__What the task requires__: Transcribe the records below in full; pictures stay out of the copy.

*** Opening of Exercise input ***

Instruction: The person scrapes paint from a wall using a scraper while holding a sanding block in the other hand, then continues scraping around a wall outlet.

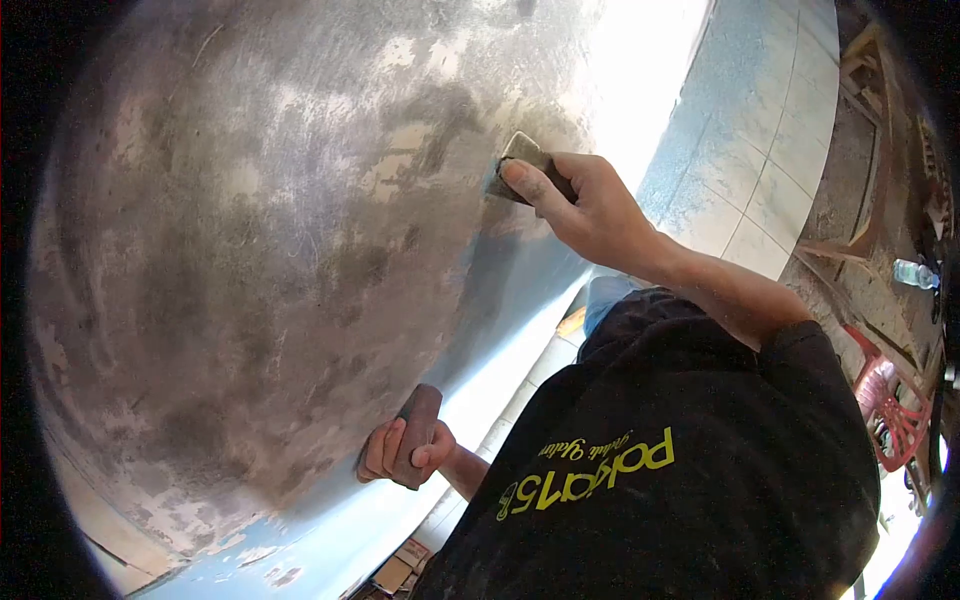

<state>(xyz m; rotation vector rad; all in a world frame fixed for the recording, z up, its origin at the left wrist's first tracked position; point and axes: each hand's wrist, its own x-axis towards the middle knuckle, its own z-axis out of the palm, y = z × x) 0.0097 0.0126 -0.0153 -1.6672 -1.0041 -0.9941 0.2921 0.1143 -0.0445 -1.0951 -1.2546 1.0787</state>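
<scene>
A large curved surface (260,250), patchy grey, brown and pale, fills the left and centre. My right hand (585,205) grips a small dark block (525,160) with a pale rim against this surface, near its right side. Lower down, my left hand (405,450) has its fingers wrapped round a brownish block (420,425) at the surface's lower edge. Pale dust marks my right thumb.
My torso in a black shirt (690,470) occupies the lower right. Pale tiles (750,170) lie beyond the surface. A red plastic chair (895,420), a clear bottle (912,273) and wooden framing (875,150) appear at the far right. Boxes (393,573) stand at the bottom.
</scene>
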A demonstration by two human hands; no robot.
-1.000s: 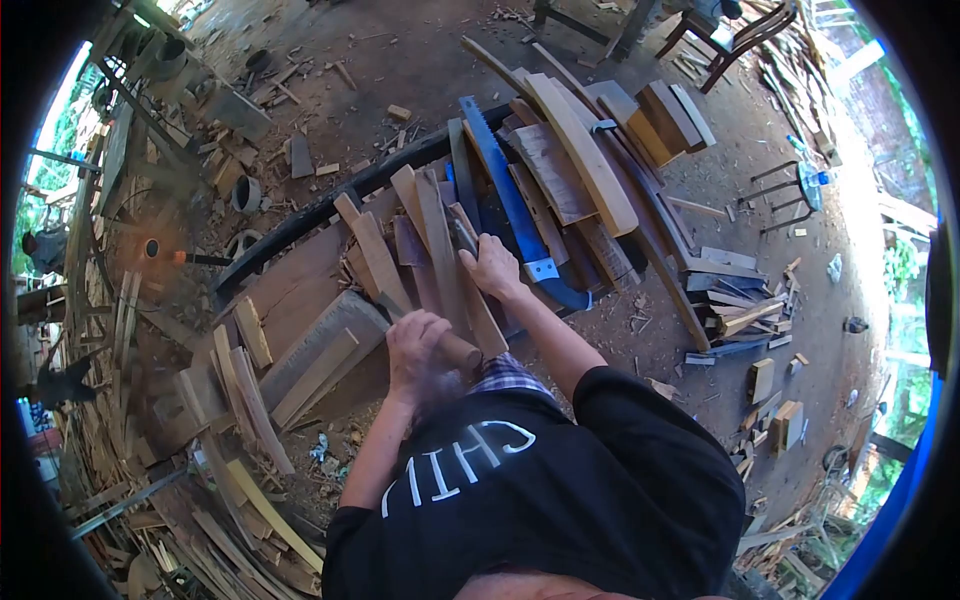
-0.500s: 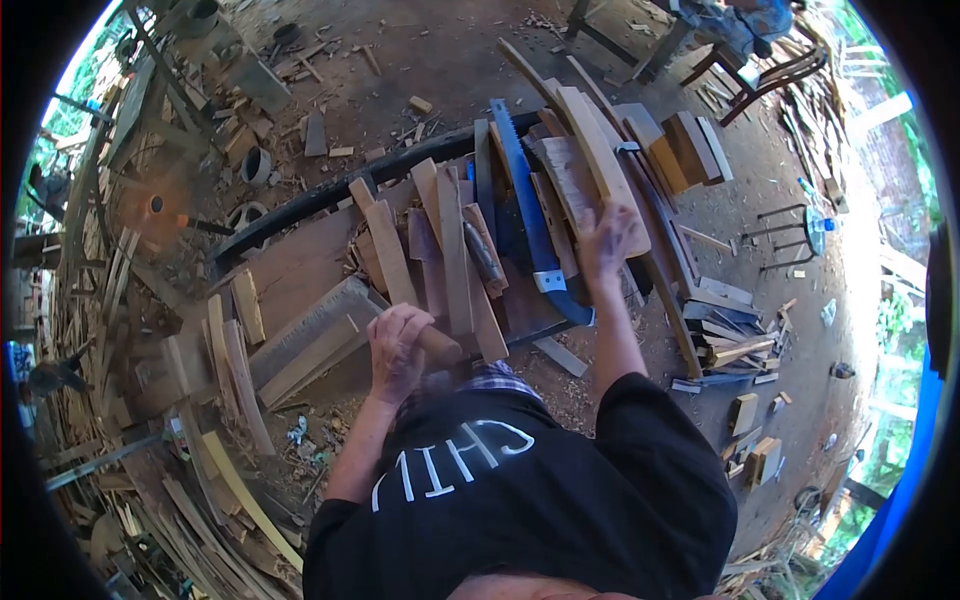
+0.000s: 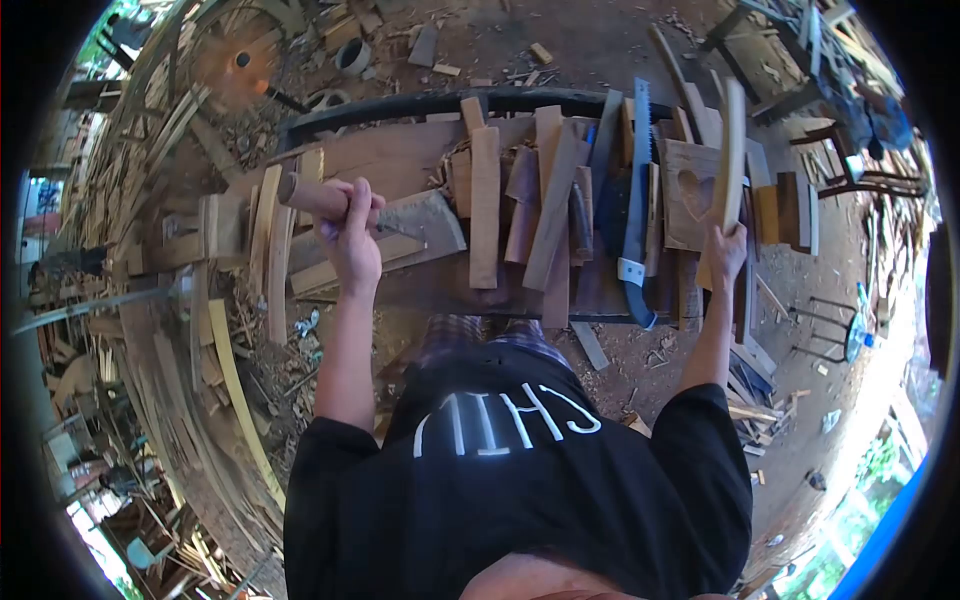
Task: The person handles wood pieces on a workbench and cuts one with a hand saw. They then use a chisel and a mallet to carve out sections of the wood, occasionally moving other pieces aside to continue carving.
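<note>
My left hand (image 3: 355,235) is raised over the left part of the workbench (image 3: 385,150), closed around a thick round wooden piece (image 3: 313,196) that sticks out to the left. What shows as a thin shaft (image 3: 405,235) extends from the other side of the fist; I cannot make out whether it belongs to the piece. At the right end, my right hand (image 3: 728,250) grips the lower part of a long, slightly curved wooden piece (image 3: 733,140). Beside it lies a board with a heart-shaped hollow (image 3: 692,190). Left of that board rests a handsaw (image 3: 638,190), its handle towards me.
Several wooden strips (image 3: 485,205) lie across the bench's middle. A wide flat offcut (image 3: 425,220) is under my left hand. Wooden blocks (image 3: 795,210) stand past the right end, near a small stool (image 3: 835,325). Wood scraps litter the ground.
My left hand has swung up and left with the round wooden piece, which now points left. My right hand still grips the curved piece, which stands straighter. The view has shifted left.
</note>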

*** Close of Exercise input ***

__Your response__:
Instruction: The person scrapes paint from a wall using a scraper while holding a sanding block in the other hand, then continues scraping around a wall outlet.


<state>(xyz m; rotation vector rad; all in a world frame fixed for the recording, z up, its origin at the left wrist's first tracked position; point and axes: each hand's wrist, its own x-axis towards the middle knuckle, its own z-axis out of the palm, y = z × x) 0.0097 0.0126 -0.0153 -1.6672 -1.0041 -0.9941 0.2921 0.1143 -0.0445 -1.0951 -1.2546 1.0787</state>
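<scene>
A large curved surface (260,250), patchy grey, brown and pale, fills the left and centre. My right hand (585,205) grips a small dark block (525,160) with a pale rim against this surface, near its right side. Lower down, my left hand (405,450) has its fingers wrapped round a brownish block (420,425) at the surface's lower edge. Pale dust marks my right thumb.
My torso in a black shirt (690,470) occupies the lower right. Pale tiles (750,170) lie beyond the surface. A red plastic chair (895,420), a clear bottle (912,273) and wooden framing (875,150) appear at the far right. Boxes (393,573) stand at the bottom.
</scene>
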A demonstration by two human hands; no robot.
-1.000s: 
-0.500s: 
+0.000s: 
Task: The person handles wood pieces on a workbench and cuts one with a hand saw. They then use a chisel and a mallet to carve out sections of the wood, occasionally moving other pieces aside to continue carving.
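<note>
My left hand (image 3: 355,235) is raised over the left part of the workbench (image 3: 385,150), closed around a thick round wooden piece (image 3: 313,196) that sticks out to the left. What shows as a thin shaft (image 3: 405,235) extends from the other side of the fist; I cannot make out whether it belongs to the piece. At the right end, my right hand (image 3: 728,250) grips the lower part of a long, slightly curved wooden piece (image 3: 733,140). Beside it lies a board with a heart-shaped hollow (image 3: 692,190). Left of that board rests a handsaw (image 3: 638,190), its handle towards me.
Several wooden strips (image 3: 485,205) lie across the bench's middle. A wide flat offcut (image 3: 425,220) is under my left hand. Wooden blocks (image 3: 795,210) stand past the right end, near a small stool (image 3: 835,325). Wood scraps litter the ground.
My left hand has swung up and left with the round wooden piece, which now points left. My right hand still grips the curved piece, which stands straighter. The view has shifted left.
</note>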

Work on the exercise is finished.